In 1943, the army asked for full occupation of the German Club, and Julius took the family back to Toowong and once more lived near their good friends Albert and Agnes Wabiszewski and their family. Julius had found a job as groundsman at the Brisbane Girls Grammar School in July of 1942 where Miss Kathleen Lilley was headmistress at the time. The fact that Julius could gain employment at that time, especially at such a well-respected school, tells of his good standing within the Brisbane community.
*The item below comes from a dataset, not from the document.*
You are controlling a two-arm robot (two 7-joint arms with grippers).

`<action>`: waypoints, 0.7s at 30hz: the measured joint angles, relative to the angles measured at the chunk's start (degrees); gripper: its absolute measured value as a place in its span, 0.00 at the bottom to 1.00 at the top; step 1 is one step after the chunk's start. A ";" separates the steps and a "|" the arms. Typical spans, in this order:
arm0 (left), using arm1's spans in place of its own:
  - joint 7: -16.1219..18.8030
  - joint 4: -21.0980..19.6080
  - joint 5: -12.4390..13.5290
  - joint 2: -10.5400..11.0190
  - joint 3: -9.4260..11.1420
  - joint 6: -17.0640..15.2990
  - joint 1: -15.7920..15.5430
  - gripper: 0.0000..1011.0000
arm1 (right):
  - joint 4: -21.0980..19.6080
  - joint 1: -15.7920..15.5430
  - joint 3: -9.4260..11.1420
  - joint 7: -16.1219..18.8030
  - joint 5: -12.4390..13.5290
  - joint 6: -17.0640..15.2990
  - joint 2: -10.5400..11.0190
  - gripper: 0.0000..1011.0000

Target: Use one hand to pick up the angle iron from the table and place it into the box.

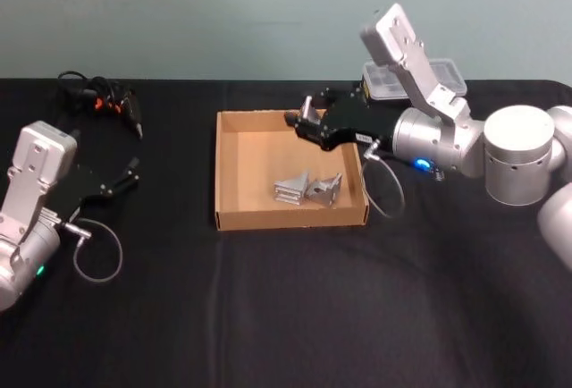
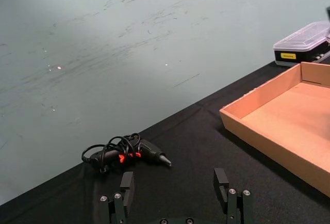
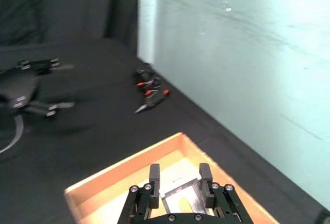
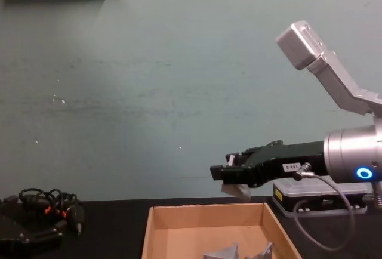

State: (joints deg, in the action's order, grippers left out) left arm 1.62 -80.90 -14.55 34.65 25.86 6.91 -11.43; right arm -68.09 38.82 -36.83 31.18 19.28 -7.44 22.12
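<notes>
Black table [image 1: 286,316] under me | my right hand [image 1: 302,122] squeezes an angle iron [image 3: 178,193] over the box [image 1: 234,214] | two more irons [image 1: 308,189] lie inside | left hand [image 1: 125,173] rests open.

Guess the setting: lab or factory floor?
Likely a robot test lab: black-draped table, bare teal wall, cardboard box of angle irons, right gripper holding one above it.
</notes>
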 joint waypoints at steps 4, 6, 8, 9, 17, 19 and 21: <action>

Julius worked at the Brisbane Girls Grammar School until he became ill in July of 1951, at which time Miss Lilley wrote him a good reference, but sadly, on the 2nd of December, 1952 he passed away from stomach cancer at the age of 67, six months before the German Club re-opened after nearly fourteen years of closure.

Sophie received a letter dated the 23rd of January, 1953 from the secretary of the German Club informing her that they were happy to welcome back the wives of deceased members with all of the privileges that they had previously enjoyed before the club closed for the duration of the war. This gave Sophie some comfort, as she was able to renew friendships with some of the old friends that she had made before the war, but again, many of them told of relatives and friends who had been interned and suffered greatly simply because they were German.

Social Gathering ca. 1913
Social gathering at the German Club ca. 1913. (State Library of Queensland)

The club was established in 1883 and still operates today having become a cultural icon of Brisbane, famous for its hospitality, good food and beer and, of course, the annual Oktoberfest.